TASK DETAILS: Every entry in the following data should be output exactly.

:::

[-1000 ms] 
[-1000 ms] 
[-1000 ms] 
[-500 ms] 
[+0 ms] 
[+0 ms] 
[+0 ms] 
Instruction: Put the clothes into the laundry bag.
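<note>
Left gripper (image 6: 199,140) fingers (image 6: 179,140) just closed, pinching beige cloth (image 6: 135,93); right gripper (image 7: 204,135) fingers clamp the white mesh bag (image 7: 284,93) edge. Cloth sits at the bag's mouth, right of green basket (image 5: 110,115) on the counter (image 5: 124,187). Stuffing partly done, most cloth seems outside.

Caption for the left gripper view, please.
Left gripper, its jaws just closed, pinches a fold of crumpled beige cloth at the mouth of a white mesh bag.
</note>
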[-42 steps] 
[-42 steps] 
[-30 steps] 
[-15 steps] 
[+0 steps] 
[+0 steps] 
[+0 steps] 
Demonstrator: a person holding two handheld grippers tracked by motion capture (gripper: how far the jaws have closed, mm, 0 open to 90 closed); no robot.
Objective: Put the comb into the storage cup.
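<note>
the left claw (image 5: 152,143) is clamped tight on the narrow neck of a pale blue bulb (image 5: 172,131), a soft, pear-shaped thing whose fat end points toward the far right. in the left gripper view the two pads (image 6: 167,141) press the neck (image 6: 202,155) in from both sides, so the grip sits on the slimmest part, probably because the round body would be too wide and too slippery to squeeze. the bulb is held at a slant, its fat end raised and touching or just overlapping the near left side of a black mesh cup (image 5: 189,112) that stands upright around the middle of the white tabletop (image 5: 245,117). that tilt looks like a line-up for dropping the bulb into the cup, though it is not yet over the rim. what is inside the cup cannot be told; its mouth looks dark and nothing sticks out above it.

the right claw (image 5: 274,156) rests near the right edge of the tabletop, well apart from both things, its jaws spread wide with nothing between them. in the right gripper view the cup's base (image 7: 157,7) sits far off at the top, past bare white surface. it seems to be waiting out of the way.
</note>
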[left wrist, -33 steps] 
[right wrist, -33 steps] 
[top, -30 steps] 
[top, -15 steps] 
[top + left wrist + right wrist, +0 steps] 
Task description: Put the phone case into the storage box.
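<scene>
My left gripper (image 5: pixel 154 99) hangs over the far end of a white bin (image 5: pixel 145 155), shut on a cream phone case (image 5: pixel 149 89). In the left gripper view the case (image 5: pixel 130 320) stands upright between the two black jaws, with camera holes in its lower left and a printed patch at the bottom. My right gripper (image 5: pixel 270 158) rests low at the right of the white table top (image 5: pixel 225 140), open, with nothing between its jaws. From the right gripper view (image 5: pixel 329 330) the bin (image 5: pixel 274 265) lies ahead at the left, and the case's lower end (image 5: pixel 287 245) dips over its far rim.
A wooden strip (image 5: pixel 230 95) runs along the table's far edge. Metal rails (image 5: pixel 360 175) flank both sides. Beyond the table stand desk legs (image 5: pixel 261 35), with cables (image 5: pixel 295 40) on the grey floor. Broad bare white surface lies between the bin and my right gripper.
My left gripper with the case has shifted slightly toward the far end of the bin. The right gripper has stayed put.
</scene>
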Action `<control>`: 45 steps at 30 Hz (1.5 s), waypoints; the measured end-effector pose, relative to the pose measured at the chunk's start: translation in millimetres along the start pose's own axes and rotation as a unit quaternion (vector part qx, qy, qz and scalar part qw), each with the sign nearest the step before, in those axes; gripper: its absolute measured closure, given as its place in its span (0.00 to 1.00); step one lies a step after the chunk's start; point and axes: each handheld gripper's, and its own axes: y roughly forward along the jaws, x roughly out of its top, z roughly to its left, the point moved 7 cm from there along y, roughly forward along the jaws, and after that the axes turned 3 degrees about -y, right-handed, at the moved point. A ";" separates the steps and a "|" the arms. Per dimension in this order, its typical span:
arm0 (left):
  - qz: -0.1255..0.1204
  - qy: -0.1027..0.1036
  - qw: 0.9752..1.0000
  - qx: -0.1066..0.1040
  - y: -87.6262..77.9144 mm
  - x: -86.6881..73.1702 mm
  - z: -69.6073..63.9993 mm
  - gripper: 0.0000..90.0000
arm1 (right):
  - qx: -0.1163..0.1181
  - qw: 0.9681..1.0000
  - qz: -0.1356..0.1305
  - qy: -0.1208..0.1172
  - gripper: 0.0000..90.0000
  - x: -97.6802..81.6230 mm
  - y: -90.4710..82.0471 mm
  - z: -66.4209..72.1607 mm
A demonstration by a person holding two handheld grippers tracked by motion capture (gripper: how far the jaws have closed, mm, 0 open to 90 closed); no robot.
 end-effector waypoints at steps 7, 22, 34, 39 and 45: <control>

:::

WORKED SOLUTION:
[-1000 ms] 
[-1000 ms] 
[-1000 ms] 
[-500 ms] 
[+0 ms] 
[+0 ms] 
[+0 ms] 
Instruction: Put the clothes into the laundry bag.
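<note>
Left gripper (image 6: 199,140) fingers (image 6: 179,140) just closed, pinching beige cloth (image 6: 135,93); right gripper (image 7: 204,135) fingers clamp the white mesh bag (image 7: 284,93) edge. Cloth sits at the bag's mouth, right of green basket (image 5: 110,115) on the counter (image 5: 124,187). Stuffing partly done, most cloth seems outside.

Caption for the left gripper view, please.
Left gripper, its jaws just closed, pinches a fold of crumpled beige cloth at the mouth of a white mesh bag.
</note>
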[-42 steps] 
[-42 steps] 
[-30 steps] 
[-15 steps] 
[+0 steps] 
[+0 steps] 
[+0 steps] 
Demonstrator: a person holding two handheld grippers tracked by motion capture (gripper: how far the jaws have closed, mm, 0 open to 90 closed); no robot.
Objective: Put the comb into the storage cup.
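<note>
the left claw (image 5: 152,143) is clamped tight on the narrow neck of a pale blue bulb (image 5: 172,131), a soft, pear-shaped thing whose fat end points toward the far right. in the left gripper view the two pads (image 6: 167,141) press the neck (image 6: 202,155) in from both sides, so the grip sits on the slimmest part, probably because the round body would be too wide and too slippery to squeeze. the bulb is held at a slant, its fat end raised and touching or just overlapping the near left side of a black mesh cup (image 5: 189,112) that stands upright around the middle of the white tabletop (image 5: 245,117). that tilt looks like a line-up for dropping the bulb into the cup, though it is not yet over the rim. what is inside the cup cannot be told; its mouth looks dark and nothing sticks out above it.

the right claw (image 5: 274,156) rests near the right edge of the tabletop, well apart from both things, its jaws spread wide with nothing between them. in the right gripper view the cup's base (image 7: 157,7) sits far off at the top, past bare white surface. it seems to be waiting out of the way.
</note>
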[left wrist, -33 steps] 
[right wrist, -33 steps] 
[top, -30 steps] 
[top, -15 steps] 
[top + left wrist + right wrist, +0 steps] 
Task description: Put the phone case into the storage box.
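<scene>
My left gripper (image 5: pixel 154 99) hangs over the far end of a white bin (image 5: pixel 145 155), shut on a cream phone case (image 5: pixel 149 89). In the left gripper view the case (image 5: pixel 130 320) stands upright between the two black jaws, with camera holes in its lower left and a printed patch at the bottom. My right gripper (image 5: pixel 270 158) rests low at the right of the white table top (image 5: pixel 225 140), open, with nothing between its jaws. From the right gripper view (image 5: pixel 329 330) the bin (image 5: pixel 274 265) lies ahead at the left, and the case's lower end (image 5: pixel 287 245) dips over its far rim.
A wooden strip (image 5: pixel 230 95) runs along the table's far edge. Metal rails (image 5: pixel 360 175) flank both sides. Beyond the table stand desk legs (image 5: pixel 261 35), with cables (image 5: pixel 295 40) on the grey floor. Broad bare white surface lies between the bin and my right gripper.
My left gripper with the case has shifted slightly toward the far end of the bin. The right gripper has stayed put.
</scene>
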Action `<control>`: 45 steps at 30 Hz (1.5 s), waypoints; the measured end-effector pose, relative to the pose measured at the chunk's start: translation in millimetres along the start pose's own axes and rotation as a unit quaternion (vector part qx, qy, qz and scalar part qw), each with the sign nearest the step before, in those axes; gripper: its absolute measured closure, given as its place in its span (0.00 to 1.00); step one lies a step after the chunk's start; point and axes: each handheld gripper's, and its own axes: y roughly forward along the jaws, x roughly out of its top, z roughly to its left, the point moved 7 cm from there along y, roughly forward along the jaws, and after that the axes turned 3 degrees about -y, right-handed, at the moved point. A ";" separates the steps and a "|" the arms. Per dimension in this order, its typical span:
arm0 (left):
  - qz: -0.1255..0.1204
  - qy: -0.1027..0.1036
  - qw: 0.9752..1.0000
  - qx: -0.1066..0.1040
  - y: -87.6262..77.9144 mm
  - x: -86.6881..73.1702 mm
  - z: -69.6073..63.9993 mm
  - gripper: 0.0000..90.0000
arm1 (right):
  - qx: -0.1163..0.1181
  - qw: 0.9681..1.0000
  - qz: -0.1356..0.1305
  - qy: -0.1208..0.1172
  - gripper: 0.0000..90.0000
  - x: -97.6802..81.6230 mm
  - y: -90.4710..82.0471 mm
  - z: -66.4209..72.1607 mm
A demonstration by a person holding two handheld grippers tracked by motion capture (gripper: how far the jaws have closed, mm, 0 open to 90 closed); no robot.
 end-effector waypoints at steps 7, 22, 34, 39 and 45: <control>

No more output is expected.